I giudici a quo sono stati dunque chiamati ad interpretare la norma interna in modo conforme alla disposizione internazionale avvalendosi di tutti i normali strumenti di ermeneutica giuridica; solo qualora ciò non sia possibile, egli deve investire la Corte costituzionale delle relative questioni di legittimità costituzionale rispetto al parametro dell’art. 117, co. 1, Cost. Effetto proprio delle sentenze della Corte europea che, interpretando la Convenzione, integrano il parametro interposto nel giudizio di legittimità costituzionale relativo al profilo dell’art. 117, co. 1, Cost., è infatti quello di orientare l’interpretazione dei giudici italiani in modo da garantire il rispetto, da parte del diritto nazionale, della Convenzione europea.

Nella tanto attesa sentenza, la Consulta ha pertanto imposto la sperimentazione da parte del giudice nazionale dell’interpretazione conforme alla C.E.D.U., con l’attivazione dello strumento dell’incidente di costituzionalità soltanto ove tale preliminare approccio interpretativo dovesse fallire.
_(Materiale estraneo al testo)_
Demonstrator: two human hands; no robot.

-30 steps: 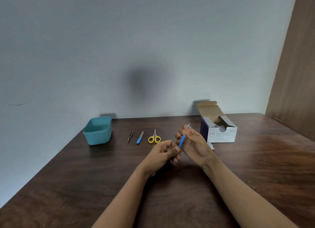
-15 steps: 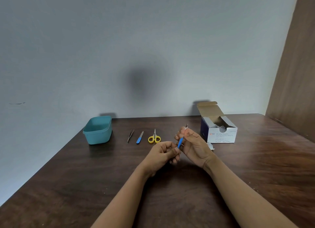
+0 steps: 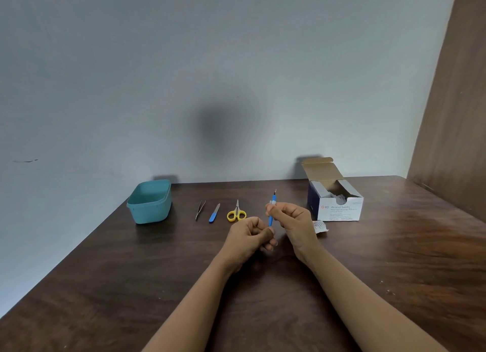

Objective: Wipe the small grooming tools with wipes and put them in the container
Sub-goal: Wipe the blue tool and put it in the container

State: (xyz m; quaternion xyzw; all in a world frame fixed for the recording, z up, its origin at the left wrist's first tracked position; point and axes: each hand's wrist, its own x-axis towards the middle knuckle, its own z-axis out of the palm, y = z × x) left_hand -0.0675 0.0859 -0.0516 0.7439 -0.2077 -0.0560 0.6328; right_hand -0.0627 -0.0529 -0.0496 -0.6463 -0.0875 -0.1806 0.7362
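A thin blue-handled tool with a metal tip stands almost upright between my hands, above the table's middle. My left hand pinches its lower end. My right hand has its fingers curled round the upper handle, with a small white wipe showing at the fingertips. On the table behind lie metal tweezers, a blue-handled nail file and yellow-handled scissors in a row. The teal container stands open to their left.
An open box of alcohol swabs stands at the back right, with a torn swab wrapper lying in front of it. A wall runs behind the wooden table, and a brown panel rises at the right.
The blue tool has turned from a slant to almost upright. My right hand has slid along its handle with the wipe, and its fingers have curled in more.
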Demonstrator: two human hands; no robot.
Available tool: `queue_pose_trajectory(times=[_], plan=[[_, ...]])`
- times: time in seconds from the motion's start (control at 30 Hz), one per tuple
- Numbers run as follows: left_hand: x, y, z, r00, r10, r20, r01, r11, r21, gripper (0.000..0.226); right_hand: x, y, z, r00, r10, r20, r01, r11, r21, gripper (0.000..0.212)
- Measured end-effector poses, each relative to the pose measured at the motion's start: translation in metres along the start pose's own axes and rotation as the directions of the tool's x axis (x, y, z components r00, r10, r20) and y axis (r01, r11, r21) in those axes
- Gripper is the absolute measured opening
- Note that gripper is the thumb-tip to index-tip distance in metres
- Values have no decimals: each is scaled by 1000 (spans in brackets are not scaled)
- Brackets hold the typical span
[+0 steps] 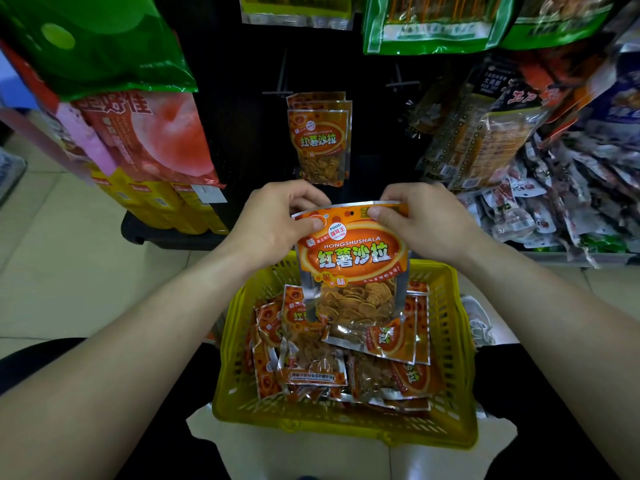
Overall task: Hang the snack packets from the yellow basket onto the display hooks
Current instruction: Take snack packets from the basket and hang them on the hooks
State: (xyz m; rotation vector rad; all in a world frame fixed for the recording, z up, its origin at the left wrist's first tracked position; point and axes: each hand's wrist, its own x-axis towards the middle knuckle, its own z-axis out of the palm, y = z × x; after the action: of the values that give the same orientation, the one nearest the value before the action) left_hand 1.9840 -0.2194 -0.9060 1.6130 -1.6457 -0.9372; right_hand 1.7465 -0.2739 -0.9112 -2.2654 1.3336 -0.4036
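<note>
An orange snack packet [353, 268] with a clear window of chips hangs upright above the yellow basket [453, 341]. My left hand [273, 223] pinches its top left corner and my right hand [422, 220] pinches its top right corner. Its hang hole shows between my thumbs. Several more orange packets [332, 362] lie piled in the basket. On the black display panel straight ahead, a few matching packets [318, 143] hang from a hook. Bare hooks [282, 81] stick out above them.
Green, pink and red bags [145, 133] hang on the left rack. Dark and orange snack bags [485, 143] hang on the right, with small loose packets [554, 202] heaped on a shelf below. Tiled floor [69, 254] lies to the left.
</note>
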Motion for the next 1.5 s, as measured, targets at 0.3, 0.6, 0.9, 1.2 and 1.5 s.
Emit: queue_pose_trajectory(times=[0.3, 0.6, 0.9, 1.2, 1.5], plan=[[-2, 0, -2, 1000, -14, 15, 13, 999, 31, 25, 0, -1, 0, 1000, -8, 0, 8, 999, -31, 28], [-5, 0, 5, 999, 13, 42, -18, 991, 135, 30, 0, -12, 2, 970, -95, 226, 136, 975, -174, 22], [-6, -2, 3, 999, 50, -6, -48, 984, 169, 25, 4, -29, 22, 984, -74, 160, 105, 975, -196, 11], [-20, -32, -5, 995, -71, -72, 84, 978, 190, 41, 16, -23, -10, 1000, -15, 4, 16, 938, -346, 16], [12, -60, 29, 962, -250, 111, 201, 921, 334, 42, 80, 15, 2, 994, 40, -104, -74, 934, -349, 20]])
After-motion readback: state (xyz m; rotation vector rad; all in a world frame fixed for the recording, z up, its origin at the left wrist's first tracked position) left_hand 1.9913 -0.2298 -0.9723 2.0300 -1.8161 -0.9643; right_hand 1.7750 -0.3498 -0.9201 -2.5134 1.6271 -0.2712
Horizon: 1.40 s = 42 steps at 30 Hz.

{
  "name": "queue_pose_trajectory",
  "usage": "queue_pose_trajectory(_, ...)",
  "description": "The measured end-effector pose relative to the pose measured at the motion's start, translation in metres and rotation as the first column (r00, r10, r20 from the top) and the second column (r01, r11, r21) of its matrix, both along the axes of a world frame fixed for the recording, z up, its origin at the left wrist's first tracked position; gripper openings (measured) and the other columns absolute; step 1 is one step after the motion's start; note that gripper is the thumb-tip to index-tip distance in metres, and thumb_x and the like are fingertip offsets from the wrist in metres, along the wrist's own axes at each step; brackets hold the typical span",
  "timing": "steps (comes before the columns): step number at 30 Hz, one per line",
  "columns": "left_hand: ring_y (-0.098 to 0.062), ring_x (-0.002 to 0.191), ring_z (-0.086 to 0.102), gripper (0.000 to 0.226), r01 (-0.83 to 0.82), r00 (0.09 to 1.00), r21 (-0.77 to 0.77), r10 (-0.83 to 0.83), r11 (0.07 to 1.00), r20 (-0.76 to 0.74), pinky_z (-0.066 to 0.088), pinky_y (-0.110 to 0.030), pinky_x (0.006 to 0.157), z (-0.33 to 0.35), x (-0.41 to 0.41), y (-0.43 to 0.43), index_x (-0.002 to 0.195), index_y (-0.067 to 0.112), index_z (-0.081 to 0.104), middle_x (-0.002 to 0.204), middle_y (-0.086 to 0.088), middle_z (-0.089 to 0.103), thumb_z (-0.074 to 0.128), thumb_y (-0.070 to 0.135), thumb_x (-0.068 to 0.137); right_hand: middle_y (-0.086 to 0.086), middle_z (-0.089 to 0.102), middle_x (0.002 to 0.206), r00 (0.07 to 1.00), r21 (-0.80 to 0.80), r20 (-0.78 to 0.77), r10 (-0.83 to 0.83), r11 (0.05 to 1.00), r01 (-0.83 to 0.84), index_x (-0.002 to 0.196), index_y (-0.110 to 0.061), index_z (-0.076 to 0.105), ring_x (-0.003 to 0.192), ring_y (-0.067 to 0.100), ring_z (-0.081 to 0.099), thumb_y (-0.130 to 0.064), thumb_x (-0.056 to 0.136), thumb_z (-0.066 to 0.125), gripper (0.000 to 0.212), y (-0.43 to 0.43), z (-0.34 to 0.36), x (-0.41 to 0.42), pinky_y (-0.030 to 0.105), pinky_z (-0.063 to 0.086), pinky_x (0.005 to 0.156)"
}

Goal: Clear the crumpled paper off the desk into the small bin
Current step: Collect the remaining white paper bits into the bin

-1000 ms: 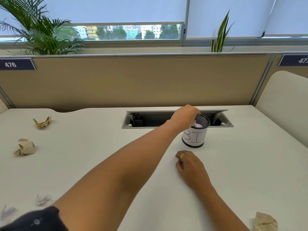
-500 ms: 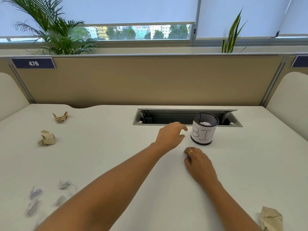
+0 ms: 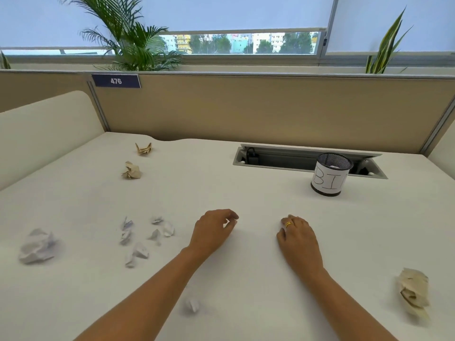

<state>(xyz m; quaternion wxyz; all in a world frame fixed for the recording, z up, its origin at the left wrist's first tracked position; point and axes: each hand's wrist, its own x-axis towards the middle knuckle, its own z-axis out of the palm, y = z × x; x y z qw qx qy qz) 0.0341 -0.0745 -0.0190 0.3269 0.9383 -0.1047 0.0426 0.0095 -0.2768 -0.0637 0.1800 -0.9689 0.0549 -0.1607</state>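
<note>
White desk (image 3: pixel 246 193) filled most of what we saw, backed by a tan partition (image 3: pixel 246 107) bearing a dark label reading 476 (image 3: pixel 116 81), with a palm (image 3: pixel 133 45) and a striped, sword-leaved plant (image 3: pixel 384 50) on the window ledge behind it. An open cable tray (image 3: pixel 283 159) was sunk into the desk's far side. Both our forearms reached forward over the near half. Our left hand (image 3: pixel 211 232) was near the middle, its fingers loosely curled with thumb and forefinger tips close together and nothing between them; we could not tell whether it touched the surface or hung just above it. Our right hand (image 3: pixel 299 239) lay palm down on the desk just beside it, fingers together and relaxed, holding nothing. The small bin (image 3: pixel 330 174), a black mesh cup wrapped in a white handwritten label, stood upright at the tray's front edge, beyond the right hand, and a bit of white paper (image 3: pixel 333 166) showed inside it. Crumpled paper lay scattered over the desk: a large white ball (image 3: pixel 37 247) at the far left, a tan wad (image 3: pixel 413 291) at the near right, two tan pieces (image 3: pixel 131 170) (image 3: pixel 143 148) at the far left toward the partition, a cluster of small white scraps (image 3: pixel 145 237) left of our left hand, and one tiny white scrap (image 3: pixel 192 303) beside our left forearm. A gold ring (image 3: pixel 289 224) sat on a right finger.
</note>
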Motion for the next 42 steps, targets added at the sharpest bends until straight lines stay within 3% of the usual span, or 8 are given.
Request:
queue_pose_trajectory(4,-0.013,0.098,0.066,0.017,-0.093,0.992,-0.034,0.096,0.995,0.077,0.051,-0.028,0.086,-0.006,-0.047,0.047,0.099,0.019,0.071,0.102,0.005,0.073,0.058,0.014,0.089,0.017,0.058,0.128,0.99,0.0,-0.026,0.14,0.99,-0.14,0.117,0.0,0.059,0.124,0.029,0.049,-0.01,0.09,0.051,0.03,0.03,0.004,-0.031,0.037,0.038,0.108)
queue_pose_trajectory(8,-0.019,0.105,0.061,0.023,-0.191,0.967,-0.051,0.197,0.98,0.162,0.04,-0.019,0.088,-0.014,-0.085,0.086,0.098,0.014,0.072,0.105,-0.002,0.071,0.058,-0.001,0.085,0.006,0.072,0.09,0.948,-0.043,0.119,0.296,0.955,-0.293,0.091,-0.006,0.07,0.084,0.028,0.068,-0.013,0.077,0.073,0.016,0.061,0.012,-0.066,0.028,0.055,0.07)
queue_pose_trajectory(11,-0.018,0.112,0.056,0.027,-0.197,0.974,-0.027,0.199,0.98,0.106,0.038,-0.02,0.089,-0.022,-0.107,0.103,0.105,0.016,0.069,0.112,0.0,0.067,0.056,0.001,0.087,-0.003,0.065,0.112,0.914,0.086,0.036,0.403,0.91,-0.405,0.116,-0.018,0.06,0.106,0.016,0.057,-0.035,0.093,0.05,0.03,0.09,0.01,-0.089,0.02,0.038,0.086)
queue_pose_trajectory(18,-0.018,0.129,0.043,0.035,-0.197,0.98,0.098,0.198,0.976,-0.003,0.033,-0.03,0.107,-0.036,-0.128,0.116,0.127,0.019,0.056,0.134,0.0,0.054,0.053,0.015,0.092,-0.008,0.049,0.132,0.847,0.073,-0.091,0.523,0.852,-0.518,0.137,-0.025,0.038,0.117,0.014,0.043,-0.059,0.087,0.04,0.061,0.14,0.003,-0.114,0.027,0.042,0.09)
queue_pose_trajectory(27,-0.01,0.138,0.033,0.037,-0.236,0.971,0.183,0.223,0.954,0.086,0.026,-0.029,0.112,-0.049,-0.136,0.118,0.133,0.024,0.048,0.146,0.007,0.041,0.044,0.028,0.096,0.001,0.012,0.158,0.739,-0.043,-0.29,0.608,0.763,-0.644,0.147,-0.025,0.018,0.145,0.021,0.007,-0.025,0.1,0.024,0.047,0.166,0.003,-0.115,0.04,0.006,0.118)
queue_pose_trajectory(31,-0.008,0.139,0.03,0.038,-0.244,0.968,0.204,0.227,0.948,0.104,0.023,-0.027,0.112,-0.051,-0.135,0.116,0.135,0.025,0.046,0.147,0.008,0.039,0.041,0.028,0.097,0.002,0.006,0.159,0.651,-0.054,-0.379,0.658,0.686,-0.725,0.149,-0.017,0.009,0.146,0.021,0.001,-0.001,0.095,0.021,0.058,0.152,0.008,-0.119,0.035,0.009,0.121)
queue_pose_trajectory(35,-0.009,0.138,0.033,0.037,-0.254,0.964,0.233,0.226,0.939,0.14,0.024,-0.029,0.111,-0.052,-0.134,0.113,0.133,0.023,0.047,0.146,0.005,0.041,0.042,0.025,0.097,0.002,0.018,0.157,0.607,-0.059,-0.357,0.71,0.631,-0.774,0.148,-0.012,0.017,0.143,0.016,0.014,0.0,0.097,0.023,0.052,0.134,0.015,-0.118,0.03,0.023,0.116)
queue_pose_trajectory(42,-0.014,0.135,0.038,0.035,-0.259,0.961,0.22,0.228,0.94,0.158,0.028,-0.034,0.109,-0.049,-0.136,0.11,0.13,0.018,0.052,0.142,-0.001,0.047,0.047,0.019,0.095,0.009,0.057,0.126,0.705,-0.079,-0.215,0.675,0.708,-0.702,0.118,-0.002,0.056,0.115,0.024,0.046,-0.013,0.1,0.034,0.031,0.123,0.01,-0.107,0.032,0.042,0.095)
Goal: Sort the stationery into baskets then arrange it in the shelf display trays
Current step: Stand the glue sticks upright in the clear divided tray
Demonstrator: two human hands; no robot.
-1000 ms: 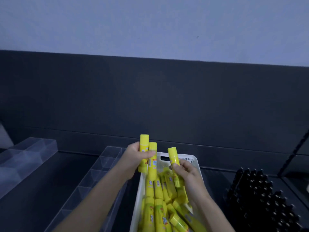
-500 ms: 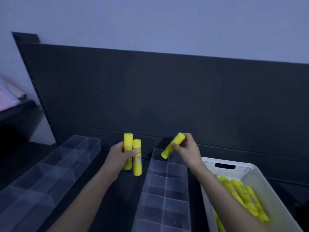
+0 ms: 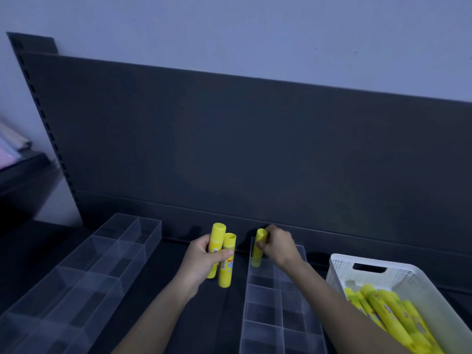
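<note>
I work in dim, bluish light, flat, with no source I can make out. The dark back panel (image 3: 255, 149) loses all detail, and the wide lens bows its top edge. Faint soft shadows lie behind my left hand (image 3: 201, 261) and right hand (image 3: 278, 246). The glue sticks (image 3: 390, 312) in the basket (image 3: 342, 269) are smeared with blur.

Basket (image 3: 343, 273) partly beyond lower-right edge

Pale wall (image 3: 229, 26) up top, dark back panel (image 3: 255, 149) below it, slotted upright (image 3: 38, 98) on its left edge. Far left: black side shelf (image 3: 23, 172) with blurred pinkish stuff (image 3: 9, 152) on it — can't tell what. Dark deck (image 3: 168, 259) at the panel's foot.
</note>
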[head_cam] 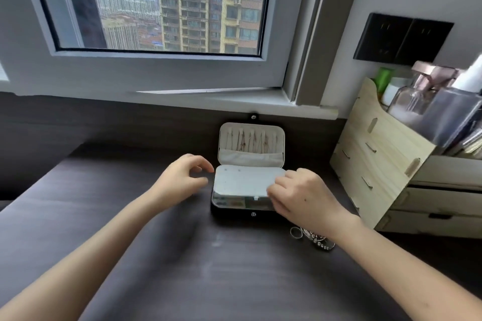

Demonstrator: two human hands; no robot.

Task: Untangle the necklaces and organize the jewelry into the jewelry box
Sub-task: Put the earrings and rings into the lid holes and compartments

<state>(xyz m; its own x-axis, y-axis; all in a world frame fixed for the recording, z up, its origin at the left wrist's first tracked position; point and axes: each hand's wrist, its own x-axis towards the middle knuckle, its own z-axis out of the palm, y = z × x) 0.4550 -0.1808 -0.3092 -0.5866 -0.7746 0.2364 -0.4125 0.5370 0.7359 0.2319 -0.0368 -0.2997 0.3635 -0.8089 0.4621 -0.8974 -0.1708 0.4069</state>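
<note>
At box (250, 212) right side | right hand (305, 198) pinches flap (245, 182) edge | left hand (182, 177) left of box, fingers loose, empty | jewelry (313, 238) heaped off box's front-right corner | advise: brace box, swing flap slowly

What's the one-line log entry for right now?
jewelry box: open | left hand: beside box, holding nothing | right hand: pinches inner panel edge | loose jewelry: on desk by right wrist

Fingers (280, 188) of the right hand (303, 197) cover the near right corner of the jewelry box's inner panel (241, 180); whether they pinch it cannot be told. The jewelry pile (319, 242) behind them is partly hidden under the wrist. Beyond the fingertips, the necklaces (250, 142) in the lid are too small to tell apart.
</note>
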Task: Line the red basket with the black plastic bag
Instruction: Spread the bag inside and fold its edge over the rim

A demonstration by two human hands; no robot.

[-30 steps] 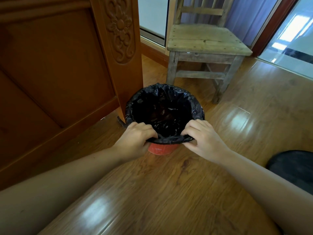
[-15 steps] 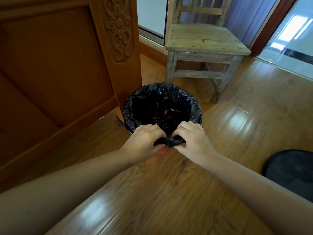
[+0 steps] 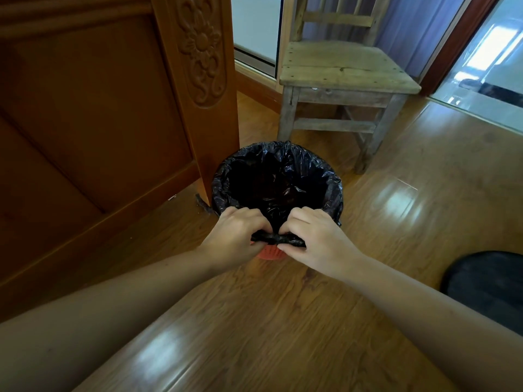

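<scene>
Head view: the red basket (image 3: 271, 252) stands upright on the floor (image 3: 283, 321), mouth up, draped in the black plastic bag (image 3: 277, 179). Left hand (image 3: 235, 239) and right hand (image 3: 317, 239) each grip the bag's bunched near edge, its roll lying left-right.

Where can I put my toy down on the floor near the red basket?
The shiny wooden floor right of the red basket, before the wooden chair, is bare. So is the floor nearest the camera, between the two forearms. It is crowded at the left, where the carved wooden panel almost touches the black plastic bag.
</scene>
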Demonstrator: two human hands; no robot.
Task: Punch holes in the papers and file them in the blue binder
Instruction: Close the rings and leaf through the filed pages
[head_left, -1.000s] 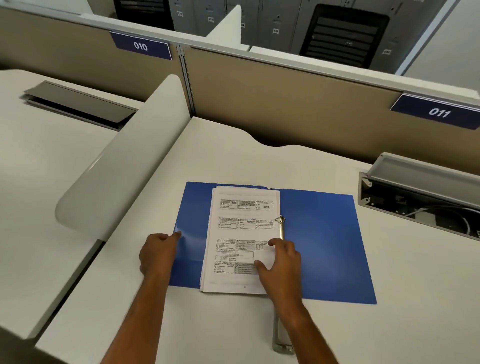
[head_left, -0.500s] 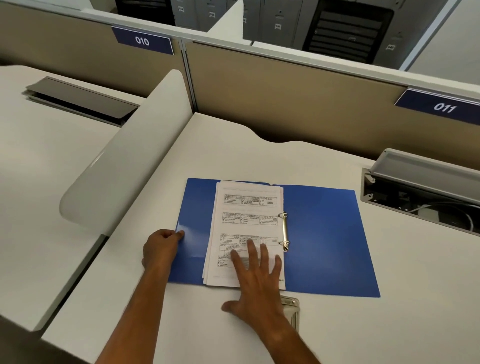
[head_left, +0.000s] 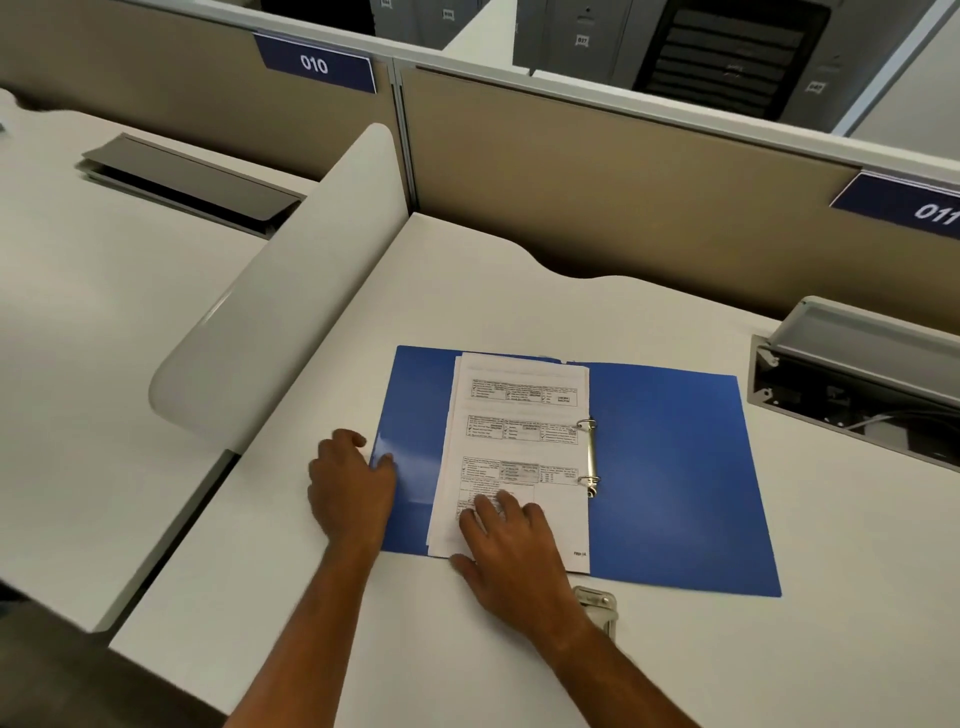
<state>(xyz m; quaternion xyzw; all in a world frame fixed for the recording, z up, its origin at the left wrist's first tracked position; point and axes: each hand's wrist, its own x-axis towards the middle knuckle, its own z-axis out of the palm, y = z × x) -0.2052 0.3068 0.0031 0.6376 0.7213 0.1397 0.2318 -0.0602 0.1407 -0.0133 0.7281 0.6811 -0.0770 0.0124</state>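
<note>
the papers (head_left: 519, 410) lie as a stack on the left half of the open blue binder (head_left: 670, 467), their right edge threaded on the two metal rings (head_left: 589, 457), which look closed. the right hand (head_left: 511, 551) lies palm down on the stack's near-left corner, its fingers (head_left: 485, 506) nearly straight, a little spread, pressing the sheets and gripping nothing. a second ago those fingers were bunched by the near ring. half a second ago they lay flat mid-page, and now they have slid towards the left edge, leaving both rings well to their right. that reads as a smoothing stroke after seating the holes, so i judge the filing is essentially done and what's left is folding a cover over.

the left hand (head_left: 348, 488) has not shifted. it sits at the cover's outer left edge, thumb (head_left: 384, 462) on the blue plastic and the other fingers curled just off it. it appears to pinch that edge, though whether any finger is under the cover is hidden.

just behind the right wrist, touching the white desk (head_left: 467, 291), a metal hole punch (head_left: 597, 605) peeks out, near the binder's front edge. far to the right of the right fingers an open cable tray (head_left: 857, 374) is sunk in the desk.
</note>
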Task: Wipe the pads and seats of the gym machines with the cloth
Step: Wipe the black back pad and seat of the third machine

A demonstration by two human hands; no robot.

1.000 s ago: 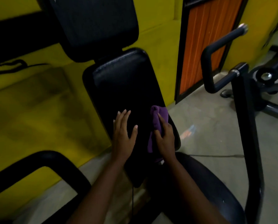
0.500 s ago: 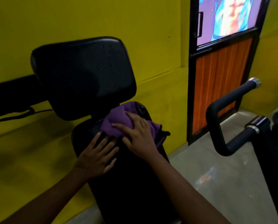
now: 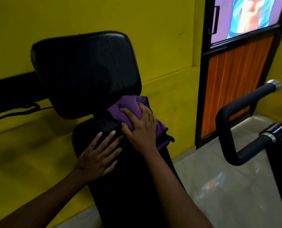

L’esito della vicenda non sembra tuttavia scontato, in quanto è vero che la sentenza di Strasburgo ha sancito la legittimità del divieto di fecondazione eterologa, ma in modo parziale, prescrivendosi infatti ai singoli Stati di adeguare la propria legislazione ai progressi delle tecniche. Il fatto che la Corte di Strasburgo abbia invitato esplicitamente tutti i Paesi aderenti alla CEDU ad adeguarsi ai cambiamenti della società potrebbe interpretarsi come un chiaro monito all’Italia. I casi portati all’attenzione della Corte costituzionale presentano, infatti, profili differenti rispetto alla vicenda austriaca, per i quali si chiede l’eliminazione delle discriminazioni oggi esistenti tra coppie infertili dal punto di vista sanitario e il riconoscimento di un diritto di autodeterminazione e di scelta sulla propria vita familiare. Rispondendosi all’invito della Corte europea, la modifica della L. 40/2004 su questo punto risponderebbe a criteri di ragionevolezza e di tutela in osservanza dei principi della Costituzione italiana di non discriminazione, sui quali la pronuncia di Strasburgo non si è espressa.